Work instruction
Read the lines below, and copy any that contain the string "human".

(Dataset entries)
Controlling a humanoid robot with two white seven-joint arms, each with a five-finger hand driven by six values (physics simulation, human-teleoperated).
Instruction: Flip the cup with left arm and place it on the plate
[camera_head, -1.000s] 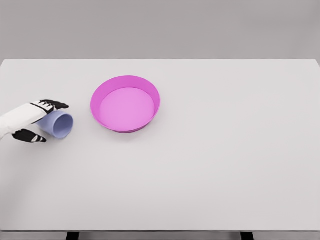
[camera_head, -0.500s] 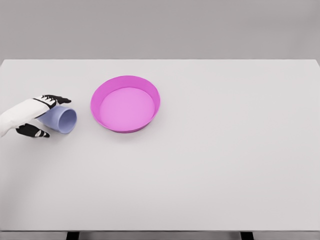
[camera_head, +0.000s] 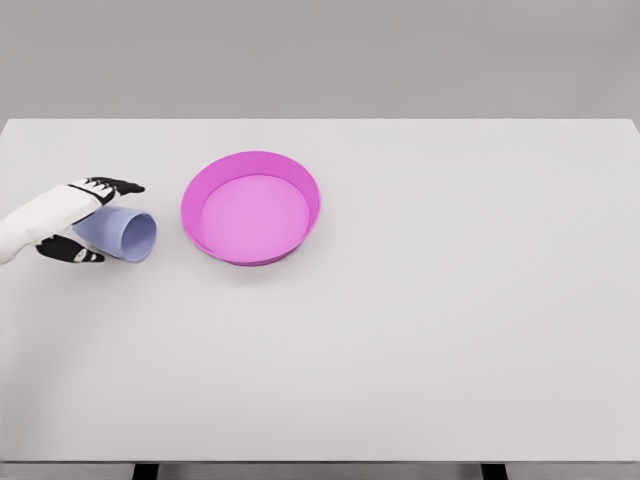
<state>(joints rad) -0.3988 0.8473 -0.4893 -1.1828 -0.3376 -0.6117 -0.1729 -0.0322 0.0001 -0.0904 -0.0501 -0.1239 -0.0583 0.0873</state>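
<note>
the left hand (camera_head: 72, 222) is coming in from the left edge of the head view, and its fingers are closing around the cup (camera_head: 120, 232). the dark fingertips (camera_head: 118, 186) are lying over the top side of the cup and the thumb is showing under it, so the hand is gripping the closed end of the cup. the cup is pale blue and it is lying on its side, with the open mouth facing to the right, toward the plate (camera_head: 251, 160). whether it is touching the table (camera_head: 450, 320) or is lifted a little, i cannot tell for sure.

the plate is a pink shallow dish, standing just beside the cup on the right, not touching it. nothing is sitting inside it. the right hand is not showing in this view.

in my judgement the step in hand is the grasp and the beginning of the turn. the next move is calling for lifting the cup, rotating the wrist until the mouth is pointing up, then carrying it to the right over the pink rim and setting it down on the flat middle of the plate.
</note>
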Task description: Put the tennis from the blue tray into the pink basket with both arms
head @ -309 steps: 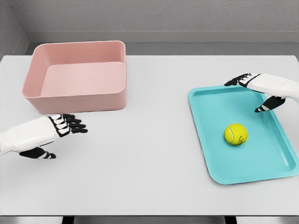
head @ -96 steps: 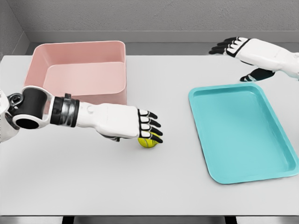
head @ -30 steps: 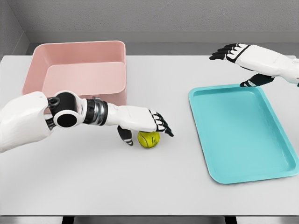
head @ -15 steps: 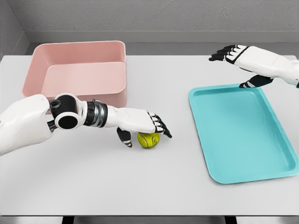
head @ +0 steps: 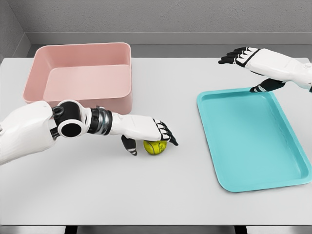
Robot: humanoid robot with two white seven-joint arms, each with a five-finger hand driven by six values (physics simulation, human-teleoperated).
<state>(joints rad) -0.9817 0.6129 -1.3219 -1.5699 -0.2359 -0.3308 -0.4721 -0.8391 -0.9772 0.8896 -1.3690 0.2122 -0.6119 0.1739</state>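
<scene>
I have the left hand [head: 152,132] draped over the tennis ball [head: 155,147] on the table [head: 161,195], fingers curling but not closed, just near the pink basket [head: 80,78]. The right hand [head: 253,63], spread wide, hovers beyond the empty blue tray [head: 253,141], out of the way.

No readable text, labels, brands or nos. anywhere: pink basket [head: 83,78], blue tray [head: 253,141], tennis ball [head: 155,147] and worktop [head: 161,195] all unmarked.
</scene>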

Result for this exercise
Controlling a humanoid robot with two white seven-joint arms, each with a five-finger hand driven by six values (physics simulation, human-teleoperated).
Robot: humanoid robot with two white seven-joint arms, each with a five-finger hand driven by six values (physics simulation, human-teleoperated).

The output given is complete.